Given information:
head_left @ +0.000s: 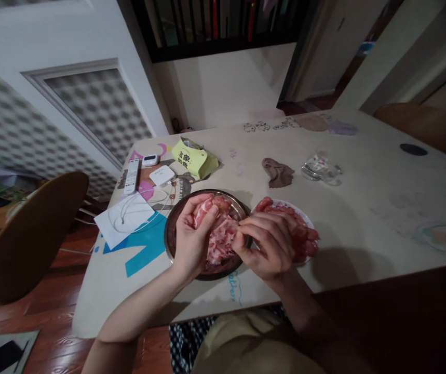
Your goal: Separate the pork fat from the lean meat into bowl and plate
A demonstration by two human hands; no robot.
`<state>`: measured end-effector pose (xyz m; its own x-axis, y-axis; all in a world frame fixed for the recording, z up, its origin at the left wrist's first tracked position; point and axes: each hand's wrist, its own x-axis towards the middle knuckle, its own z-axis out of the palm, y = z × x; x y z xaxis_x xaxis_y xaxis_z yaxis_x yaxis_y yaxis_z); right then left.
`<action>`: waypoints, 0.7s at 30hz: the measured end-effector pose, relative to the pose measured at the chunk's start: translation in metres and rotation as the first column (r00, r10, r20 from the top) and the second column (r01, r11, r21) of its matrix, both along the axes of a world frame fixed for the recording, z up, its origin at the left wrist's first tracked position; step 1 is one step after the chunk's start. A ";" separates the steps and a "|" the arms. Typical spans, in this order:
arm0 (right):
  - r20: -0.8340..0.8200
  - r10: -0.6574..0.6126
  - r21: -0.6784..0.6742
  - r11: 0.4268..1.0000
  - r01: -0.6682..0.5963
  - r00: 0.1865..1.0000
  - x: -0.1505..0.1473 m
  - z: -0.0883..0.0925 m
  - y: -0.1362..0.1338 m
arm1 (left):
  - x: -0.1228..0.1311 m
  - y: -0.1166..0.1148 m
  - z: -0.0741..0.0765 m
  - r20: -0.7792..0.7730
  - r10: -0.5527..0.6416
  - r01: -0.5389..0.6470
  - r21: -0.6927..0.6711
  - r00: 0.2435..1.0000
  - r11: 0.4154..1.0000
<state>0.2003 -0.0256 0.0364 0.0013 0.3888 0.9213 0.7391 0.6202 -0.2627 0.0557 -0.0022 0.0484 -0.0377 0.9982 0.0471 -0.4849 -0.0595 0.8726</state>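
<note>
A metal bowl (pixel 173 210) on the table holds a heap of chopped raw meat (pixel 220 241), pink with pale fat. Above its left side, my left hand (pixel 193 236) is closed around a plump piece of raw meat (pixel 203 210), thumb on top. My right hand (pixel 267 241) hangs over the bowl's right rim, its thumb and fingertips pinched together. What they grip, if anything, is too small to make out. Partly behind that hand stands a white plate (pixel 313 222) piled with plump, dark red, sausage-like pieces of meat (pixel 304 241).
Left of the bowl lie a remote control (pixel 132 176), a white box (pixel 162 175) with a cable, a small white device (pixel 150 160) and a paper sheet (pixel 123 221). Behind are a yellow-green packet (pixel 194 158), a brown cloth (pixel 277 172) and a glass object (pixel 320 168). A chair (pixel 36 239) stands left.
</note>
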 end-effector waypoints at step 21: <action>-0.068 -0.048 -0.212 0.977 0.032 0.997 -0.006 -0.016 0.018 | -0.010 0.024 0.000 0.014 -0.148 0.148 -0.012 0.989 0.989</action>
<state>0.1945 -0.0073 0.0202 0.0844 0.5726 0.8155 0.7363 0.5155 -0.4382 0.0457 0.0215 0.0488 0.1101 0.9933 0.0348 -0.4985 0.0249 0.8665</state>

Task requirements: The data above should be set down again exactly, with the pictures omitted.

Answer to the exercise:
head_left @ +0.000s: 
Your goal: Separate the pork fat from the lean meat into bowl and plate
A demonstration by two human hands; no robot.
`<state>`: measured end-effector pose (xyz m; its own x-axis, y-axis; all in a world frame fixed for the recording, z up, its origin at the left wrist's first tracked position; point and axes: each hand's wrist, its own x-axis towards the middle knuckle, its own z-axis out of the palm, y = z × x; x y z xaxis_x xaxis_y xaxis_z yaxis_x yaxis_y yaxis_z); right then left.
`<action>`: waypoints, 0.7s at 30hz: the measured end-effector pose, relative to the pose measured at the chunk's start: translation in metres and rotation as the first column (r00, r10, r20 from the top) and the second column (r01, r11, r21) of its matrix, both along the axes of a world frame fixed for the recording, z up, its origin at the left wrist's first tracked position; step 1 is one step after the chunk's start. A ";" separates the steps and a "|" the arms. Typical spans, in this order:
arm0 (right):
  - r20: -0.8340..0.8200
  - r10: -0.6574..0.6126
  - r21: -0.6784..0.6742
  - r11: 0.4268..1.0000
  - r01: -0.6682..0.5963
  - r00: 0.1865..1.0000
  - x: -0.1505..0.1473 m
  - z: -0.0883..0.0925 m
  - y: -0.1362..0.1338 m
arm1 (left):
  - x: -0.1228..0.1311 m
  - y: -0.1166..0.1148 m
  - z: -0.0741..0.0765 m
  - r20: -0.7792..0.7730
  - r10: -0.5527..0.6416
  - r01: -0.5389..0.6470
  - r21: -0.6927..0.6711
  - r00: 0.2435..1.0000
  - r11: 0.4154..1.0000
<state>0.2003 -0.0256 0.0364 0.0013 0.3888 0.9213 0.7391 0.6202 -0.2627 0.0557 -0.0022 0.0484 -0.0377 0.9982 0.0471 -0.4849 -0.0595 0.8726</state>
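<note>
A metal bowl (pixel 173 210) on the table holds a heap of chopped raw meat (pixel 220 241), pink with pale fat. Above its left side, my left hand (pixel 193 236) is closed around a plump piece of raw meat (pixel 203 210), thumb on top. My right hand (pixel 267 241) hangs over the bowl's right rim, its thumb and fingertips pinched together. What they grip, if anything, is too small to make out. Partly behind that hand stands a white plate (pixel 313 222) piled with plump, dark red, sausage-like pieces of meat (pixel 304 241).
Left of the bowl lie a remote control (pixel 132 176), a white box (pixel 162 175) with a cable, a small white device (pixel 150 160) and a paper sheet (pixel 123 221). Behind are a yellow-green packet (pixel 194 158), a brown cloth (pixel 277 172) and a glass object (pixel 320 168). A chair (pixel 36 239) stands left.
</note>
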 end-effector waypoints at step 21: <action>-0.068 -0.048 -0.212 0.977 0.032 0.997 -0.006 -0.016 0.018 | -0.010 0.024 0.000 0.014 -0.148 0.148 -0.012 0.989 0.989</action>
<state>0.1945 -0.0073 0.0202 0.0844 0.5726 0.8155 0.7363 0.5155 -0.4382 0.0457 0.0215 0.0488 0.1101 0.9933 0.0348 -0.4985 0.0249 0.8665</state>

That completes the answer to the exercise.